Context: As per IMD, With 9 lakh lightning strikes between April 1 and July 31 this year, Odisha recorded the highest number of lightning strikes in the country, while Jammu and Kashmir recorded the least with about 20,000 strikes.

 

Significance:

This is the first time the weather monitoring body has released the data on total lightening strikes across the country. The date for the months of April till July was compiled by IMD’s Climate Resilient Observing Systems Promotion Council (CROSPC).

The report was prepared as part of a three-year study period under Lightning Resilient India campaign.

 

Key findings:

  1. Most number of deaths due to lightning strikes were reported from Uttar Pradesh.
  2. The highest intensity lightning strikes were observed in Chhotanagpur plateau in East Singhbhum district of Jharkhand. The area also received the maximum number of strikes for a district.
  3. The number of lightning days (number of days when lightning strikes happened) across India has been increasing every month. July witnessed the highest number of lightning days, especially in the latter half due to the onset of monsoon.

 

What is lightning?

It is a very rapid — and massive — discharge of electricity in the atmosphere, some of which is directed towards the Earth’s surface.
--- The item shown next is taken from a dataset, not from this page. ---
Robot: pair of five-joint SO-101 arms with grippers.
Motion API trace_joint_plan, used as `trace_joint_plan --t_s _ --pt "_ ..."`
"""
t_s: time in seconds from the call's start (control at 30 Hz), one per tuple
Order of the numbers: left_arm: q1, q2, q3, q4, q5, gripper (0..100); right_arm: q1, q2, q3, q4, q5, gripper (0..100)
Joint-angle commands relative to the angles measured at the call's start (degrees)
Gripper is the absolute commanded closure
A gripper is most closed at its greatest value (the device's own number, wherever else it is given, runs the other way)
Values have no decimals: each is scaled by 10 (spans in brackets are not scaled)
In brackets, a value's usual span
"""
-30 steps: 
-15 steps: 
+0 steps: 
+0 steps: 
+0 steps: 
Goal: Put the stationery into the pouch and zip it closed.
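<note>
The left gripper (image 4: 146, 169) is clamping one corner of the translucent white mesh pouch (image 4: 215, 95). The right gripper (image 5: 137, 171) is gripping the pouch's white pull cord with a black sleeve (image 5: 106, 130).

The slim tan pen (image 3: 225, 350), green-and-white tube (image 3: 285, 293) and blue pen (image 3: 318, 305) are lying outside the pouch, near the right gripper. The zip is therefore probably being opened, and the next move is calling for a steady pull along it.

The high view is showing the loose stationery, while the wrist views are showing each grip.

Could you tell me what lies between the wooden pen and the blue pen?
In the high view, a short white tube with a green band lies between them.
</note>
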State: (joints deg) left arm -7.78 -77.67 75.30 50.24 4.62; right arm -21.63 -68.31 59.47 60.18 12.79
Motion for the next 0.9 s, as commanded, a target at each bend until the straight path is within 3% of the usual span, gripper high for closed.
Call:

These discharges are generated in giant moisture-bearing clouds that are 10-12 km tall.

 

How does it strike?

  1. The base of these clouds typically lies within 1-2 km of the Earth’s surface, while their top is 12-13 km away. Temperatures towards the top of these clouds are in the range of minus 35 to minus 45 degrees Celsius.
  2. As water vapour moves upward in the cloud, the falling temperature causes it to condense. Heat is generated in the process, which pushes the molecules of water further up.
  3. As they move to temperatures below zero degrees celsius, the water droplets change into small ice crystals. They continue to move up, gathering mass — until they are so heavy that they start to fall to Earth.
  4. This leads to a system in which, simultaneously, smaller ice crystals are moving up and bigger crystals are coming down.
  5. Collisions follow, and trigger the release of electrons — a process that is very similar to the generation of sparks of electricity. As the moving free electrons cause more collisions and more electrons, a chain reaction ensues.
  6. This process results in a situation in which the top layer of the cloud gets positively charged, while the middle layer is negatively charged. The electrical potential difference between the two layers is huge — of the order of a billion to 10 billion volts. In very little time, a massive current, of the order of 100,000 to a million amperes, starts to flow between the layers.
  7. An enormous amount of heat is produced, and this leads to the heating of the air column between the two layers of the cloud. This heat gives the air column a reddish appearance during lightning. As the heated air column expands, it produces shock waves that result in thunder.

 

How does this current reach the Earth from the cloud?

While the Earth is a good conductor of electricity, it is electrically neutral. However, in comparison to the middle layer of the cloud, it becomes positively charged. As a result, about 15%-20% of the current gets directed towards the Earth as well. It is this flow of current that results in damage to life and property on Earth.

There is a greater probability of lightning striking tall objects such as trees, towers or buildings. Once it is about 80-100 m from the surface, lightning tends to change course towards these taller objects. This happens because air is a poor conductor of electricity, and electrons that are travelling through air seek both a better conductor and the shortest route to the relatively positively charged Earth’s surface.